Syllabus. Stat 222, Geog m205, UP m215. Spatial Statistics.
Prof. Rick Paik Schoenberg.
Spring 2021.

Lectures: TTh 2pm-315pm. Online via zoom with meeting ID 918 499 4904. The password for week 1 is 142196. It will change in future lectures and I will announce the password in class during week 1. https://ucla.zoom.us/j/9184994904 .

Contact instructor by email for the password if needed.

Office Hours: Thu 130-2pm, same website as the lectures.

Email: frederic@stat.ucla.edu

Course webpage: http://www.stat.ucla.edu/~frederic/222/S21 .

I am not maintaining the CCLE site. See the site above for course information.

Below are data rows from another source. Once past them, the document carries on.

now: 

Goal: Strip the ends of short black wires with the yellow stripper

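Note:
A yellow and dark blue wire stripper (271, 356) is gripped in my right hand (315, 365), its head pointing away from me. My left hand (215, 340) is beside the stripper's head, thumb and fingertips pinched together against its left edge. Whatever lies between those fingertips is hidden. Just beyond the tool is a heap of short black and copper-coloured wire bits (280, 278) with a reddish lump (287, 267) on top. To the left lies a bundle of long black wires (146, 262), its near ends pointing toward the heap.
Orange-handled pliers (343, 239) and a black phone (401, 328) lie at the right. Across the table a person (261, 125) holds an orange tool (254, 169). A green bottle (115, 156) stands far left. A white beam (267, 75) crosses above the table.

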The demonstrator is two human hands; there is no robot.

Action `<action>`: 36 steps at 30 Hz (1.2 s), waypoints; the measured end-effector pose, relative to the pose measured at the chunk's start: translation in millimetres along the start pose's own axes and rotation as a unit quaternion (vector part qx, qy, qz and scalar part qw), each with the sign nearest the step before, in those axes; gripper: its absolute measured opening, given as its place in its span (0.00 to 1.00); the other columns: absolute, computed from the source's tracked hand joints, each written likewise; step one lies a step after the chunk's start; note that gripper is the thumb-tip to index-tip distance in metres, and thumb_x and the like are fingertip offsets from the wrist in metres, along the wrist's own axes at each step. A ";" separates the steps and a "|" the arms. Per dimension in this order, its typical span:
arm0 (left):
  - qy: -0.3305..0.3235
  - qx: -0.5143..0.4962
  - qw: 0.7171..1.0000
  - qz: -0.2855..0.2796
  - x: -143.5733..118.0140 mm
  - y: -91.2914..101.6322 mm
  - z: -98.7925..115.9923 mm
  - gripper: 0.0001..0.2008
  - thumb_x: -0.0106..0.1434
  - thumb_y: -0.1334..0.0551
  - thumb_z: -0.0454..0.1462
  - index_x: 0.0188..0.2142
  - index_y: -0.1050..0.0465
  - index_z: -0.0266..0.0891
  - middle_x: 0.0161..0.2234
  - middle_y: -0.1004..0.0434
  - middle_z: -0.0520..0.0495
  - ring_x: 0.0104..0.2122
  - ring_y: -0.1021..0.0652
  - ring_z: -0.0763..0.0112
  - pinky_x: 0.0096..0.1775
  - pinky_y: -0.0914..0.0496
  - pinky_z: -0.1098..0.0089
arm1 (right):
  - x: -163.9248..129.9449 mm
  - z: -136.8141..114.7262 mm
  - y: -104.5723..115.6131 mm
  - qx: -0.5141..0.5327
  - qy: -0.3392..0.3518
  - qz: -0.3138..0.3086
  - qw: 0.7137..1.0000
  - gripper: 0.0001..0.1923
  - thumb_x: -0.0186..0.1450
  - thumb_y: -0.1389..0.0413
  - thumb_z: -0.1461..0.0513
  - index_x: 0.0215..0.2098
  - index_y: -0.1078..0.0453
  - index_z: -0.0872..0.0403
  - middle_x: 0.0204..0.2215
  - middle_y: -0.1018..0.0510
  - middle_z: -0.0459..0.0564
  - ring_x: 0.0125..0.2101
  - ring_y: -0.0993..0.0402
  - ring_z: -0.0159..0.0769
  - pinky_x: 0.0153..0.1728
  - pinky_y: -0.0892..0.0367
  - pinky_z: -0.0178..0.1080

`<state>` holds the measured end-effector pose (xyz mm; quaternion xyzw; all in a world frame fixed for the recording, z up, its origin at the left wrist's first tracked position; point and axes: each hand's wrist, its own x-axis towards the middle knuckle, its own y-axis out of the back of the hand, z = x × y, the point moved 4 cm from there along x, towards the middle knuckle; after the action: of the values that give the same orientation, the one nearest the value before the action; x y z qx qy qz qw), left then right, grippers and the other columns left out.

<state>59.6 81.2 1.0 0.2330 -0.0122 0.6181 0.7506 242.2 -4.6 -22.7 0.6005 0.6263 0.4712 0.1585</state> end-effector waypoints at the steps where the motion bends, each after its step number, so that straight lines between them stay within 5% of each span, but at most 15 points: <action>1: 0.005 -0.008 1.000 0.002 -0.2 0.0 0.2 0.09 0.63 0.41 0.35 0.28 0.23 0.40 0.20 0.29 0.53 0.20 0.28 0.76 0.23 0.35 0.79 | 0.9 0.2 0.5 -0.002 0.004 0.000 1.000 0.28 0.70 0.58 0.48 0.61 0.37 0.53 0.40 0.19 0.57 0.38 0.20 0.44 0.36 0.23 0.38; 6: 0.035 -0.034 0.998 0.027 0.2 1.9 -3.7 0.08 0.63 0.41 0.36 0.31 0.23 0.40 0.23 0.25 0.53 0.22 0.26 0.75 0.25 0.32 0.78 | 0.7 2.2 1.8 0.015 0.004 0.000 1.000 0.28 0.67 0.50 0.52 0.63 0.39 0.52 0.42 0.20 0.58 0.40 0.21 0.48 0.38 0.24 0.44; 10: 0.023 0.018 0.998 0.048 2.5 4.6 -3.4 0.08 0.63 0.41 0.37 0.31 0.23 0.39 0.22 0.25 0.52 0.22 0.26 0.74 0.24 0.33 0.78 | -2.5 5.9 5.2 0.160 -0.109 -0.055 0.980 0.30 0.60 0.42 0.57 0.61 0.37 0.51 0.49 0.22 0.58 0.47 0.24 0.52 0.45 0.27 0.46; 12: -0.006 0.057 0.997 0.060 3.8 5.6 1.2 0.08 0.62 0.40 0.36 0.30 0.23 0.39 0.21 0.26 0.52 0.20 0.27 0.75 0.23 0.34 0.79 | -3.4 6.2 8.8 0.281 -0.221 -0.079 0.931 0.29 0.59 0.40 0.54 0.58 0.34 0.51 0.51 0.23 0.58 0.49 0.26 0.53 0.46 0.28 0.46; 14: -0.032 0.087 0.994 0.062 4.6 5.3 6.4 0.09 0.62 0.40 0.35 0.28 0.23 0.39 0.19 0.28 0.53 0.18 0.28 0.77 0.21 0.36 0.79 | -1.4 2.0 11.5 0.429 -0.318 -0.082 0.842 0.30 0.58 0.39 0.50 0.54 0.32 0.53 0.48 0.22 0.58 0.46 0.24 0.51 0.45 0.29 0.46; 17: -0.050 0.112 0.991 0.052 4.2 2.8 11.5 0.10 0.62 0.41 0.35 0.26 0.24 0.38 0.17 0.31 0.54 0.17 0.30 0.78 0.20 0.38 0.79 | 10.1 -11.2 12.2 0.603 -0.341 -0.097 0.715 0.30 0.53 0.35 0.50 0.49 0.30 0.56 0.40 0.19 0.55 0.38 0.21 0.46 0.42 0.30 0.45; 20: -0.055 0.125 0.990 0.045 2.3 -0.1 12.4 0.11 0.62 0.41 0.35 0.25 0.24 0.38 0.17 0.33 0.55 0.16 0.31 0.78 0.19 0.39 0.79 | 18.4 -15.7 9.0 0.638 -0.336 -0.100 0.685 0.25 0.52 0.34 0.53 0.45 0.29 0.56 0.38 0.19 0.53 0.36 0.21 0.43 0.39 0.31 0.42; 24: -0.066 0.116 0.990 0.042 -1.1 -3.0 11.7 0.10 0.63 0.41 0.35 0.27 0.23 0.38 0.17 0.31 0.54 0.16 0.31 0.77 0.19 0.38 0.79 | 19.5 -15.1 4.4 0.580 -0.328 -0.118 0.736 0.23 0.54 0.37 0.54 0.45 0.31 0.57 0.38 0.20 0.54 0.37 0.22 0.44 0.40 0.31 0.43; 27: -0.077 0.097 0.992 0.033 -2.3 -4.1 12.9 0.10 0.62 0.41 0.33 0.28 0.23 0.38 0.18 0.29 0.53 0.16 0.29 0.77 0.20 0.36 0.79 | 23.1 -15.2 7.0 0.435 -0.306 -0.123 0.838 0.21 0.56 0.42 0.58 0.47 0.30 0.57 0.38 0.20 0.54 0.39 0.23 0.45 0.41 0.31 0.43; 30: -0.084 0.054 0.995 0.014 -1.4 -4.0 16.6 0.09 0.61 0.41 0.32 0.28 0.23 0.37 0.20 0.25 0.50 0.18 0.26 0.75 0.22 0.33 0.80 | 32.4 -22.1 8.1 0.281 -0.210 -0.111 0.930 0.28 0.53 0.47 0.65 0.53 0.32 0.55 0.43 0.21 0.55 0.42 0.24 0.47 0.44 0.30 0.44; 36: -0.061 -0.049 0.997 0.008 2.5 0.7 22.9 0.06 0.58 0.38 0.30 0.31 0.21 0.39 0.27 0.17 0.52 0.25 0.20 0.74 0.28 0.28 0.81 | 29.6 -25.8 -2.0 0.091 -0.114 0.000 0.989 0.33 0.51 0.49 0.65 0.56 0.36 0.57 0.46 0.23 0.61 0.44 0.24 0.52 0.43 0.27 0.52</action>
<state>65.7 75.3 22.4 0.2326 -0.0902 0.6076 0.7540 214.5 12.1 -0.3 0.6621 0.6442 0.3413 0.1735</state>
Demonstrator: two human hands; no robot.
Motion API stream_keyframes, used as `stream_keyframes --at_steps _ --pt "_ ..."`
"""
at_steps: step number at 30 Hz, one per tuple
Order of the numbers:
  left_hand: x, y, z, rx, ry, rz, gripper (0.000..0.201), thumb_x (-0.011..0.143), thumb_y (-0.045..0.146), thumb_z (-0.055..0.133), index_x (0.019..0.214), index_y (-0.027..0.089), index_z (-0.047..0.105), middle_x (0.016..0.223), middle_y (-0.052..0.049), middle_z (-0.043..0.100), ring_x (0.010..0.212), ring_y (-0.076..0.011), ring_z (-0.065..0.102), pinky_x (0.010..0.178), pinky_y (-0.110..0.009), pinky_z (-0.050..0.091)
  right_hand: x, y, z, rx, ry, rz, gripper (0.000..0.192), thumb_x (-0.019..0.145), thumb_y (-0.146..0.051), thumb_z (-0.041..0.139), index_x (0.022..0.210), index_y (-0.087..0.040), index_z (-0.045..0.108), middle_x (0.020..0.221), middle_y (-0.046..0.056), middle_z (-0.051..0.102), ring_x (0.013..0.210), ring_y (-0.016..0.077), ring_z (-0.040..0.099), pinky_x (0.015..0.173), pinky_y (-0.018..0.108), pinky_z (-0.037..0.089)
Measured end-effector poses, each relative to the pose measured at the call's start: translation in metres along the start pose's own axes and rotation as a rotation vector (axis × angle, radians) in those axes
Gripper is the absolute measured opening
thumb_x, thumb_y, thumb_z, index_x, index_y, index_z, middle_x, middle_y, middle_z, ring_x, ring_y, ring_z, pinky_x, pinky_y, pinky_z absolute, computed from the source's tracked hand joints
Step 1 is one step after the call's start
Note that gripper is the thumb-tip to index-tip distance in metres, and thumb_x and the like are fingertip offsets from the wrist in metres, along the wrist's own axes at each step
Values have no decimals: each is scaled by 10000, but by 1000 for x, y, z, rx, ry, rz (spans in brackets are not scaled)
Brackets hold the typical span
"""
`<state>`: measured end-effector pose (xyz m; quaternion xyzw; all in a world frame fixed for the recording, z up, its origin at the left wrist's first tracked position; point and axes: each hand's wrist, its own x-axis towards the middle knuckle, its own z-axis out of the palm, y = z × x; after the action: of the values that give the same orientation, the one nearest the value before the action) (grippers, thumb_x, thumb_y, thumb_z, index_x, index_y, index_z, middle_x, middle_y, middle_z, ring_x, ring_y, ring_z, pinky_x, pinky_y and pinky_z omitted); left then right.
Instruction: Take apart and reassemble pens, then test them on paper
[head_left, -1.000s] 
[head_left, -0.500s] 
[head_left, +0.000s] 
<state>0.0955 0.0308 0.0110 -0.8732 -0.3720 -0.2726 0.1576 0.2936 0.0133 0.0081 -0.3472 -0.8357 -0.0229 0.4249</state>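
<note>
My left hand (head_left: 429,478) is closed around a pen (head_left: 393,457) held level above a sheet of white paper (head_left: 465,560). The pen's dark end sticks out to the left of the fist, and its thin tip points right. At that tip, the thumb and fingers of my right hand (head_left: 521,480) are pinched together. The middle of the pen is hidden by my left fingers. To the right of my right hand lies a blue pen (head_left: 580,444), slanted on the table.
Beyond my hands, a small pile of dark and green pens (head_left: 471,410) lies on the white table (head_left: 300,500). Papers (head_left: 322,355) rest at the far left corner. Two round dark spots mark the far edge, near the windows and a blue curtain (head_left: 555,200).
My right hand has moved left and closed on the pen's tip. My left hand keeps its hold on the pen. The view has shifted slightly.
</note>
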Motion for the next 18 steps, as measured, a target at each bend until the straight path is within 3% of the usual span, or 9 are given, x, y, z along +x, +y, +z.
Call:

Statistics 222 will explore the methods used in the analysis of spatial-temporal data, especially point process data. The course will be both theoretical and applied. Students will learn standard concepts in modeling and parameter estimation, followed by some more recent topics such as point process residual analysis and nonparametric estimation of triggering functions in Hawkes models. Examples will be provided throughout the instruction of the course, and students will implement the techniques discussed in class, using real data sets. Dedicated students should come away with an in-depth understanding of statistical concepts related to spatial-temporal point processes, as well as a thorough comprehension of how and when to implement various techniques in practice.

The course is designed for graduate students in statistics or mathematics, and may also be taken by students from other disciplines provided those students have sufficient mathematical and statistical backgrounds. Some experience in statistical computing with R is recommended.

Grading:
exam (45%) Thu May 20 2-315pm.
Oral Presentation (10%) -- via zoom, last 2 weeks of class.
Written project (45%) -- due Wed Jun9, 8pm, by email to me.

There will most likely be no extensions for the project or presentation. Students who are unable to make these dates or otherwise fulfill the course requirements must consult with the instructor in advance, if possible.

I am almost always open to questions, but one question I would like you not to ask me is "What did we do in class?" If you miss class, please get caught up from a fellow classmate.

Written Project:
Find a spatial-temporal point process dataset and analyze it using some of the relevant methods described in class. Your report should contain about 4-6 pages of text, followed by as many figures as appropriate. You may include as many figures as you like, but the text itself should not exceed 6 pages, double spaced.

In selecting your dataset, choose something that interests you, and try to choose a dataset where the quantification of clustering or inhibition of the locations of the points would be of interest. Begin your paper with an introduction, a description of your data and how they were obtained, and a summary of the main question(s) to be addressed in your paper. Then summarize your analyses, paying special attention to any assumptions you are making and the plausibility of those assumptions. Conclude by assessing how effective the methods you used were in helping to answer your main question(s).

Oral presentations of project results will take place on the last few days of class. These will involve simply presenting a clear and concise summary of your dataset including a couple of your main results. Do not try to show all the results from your paper in your oral presentation! I will talk more about the presentations as we get closer to the date.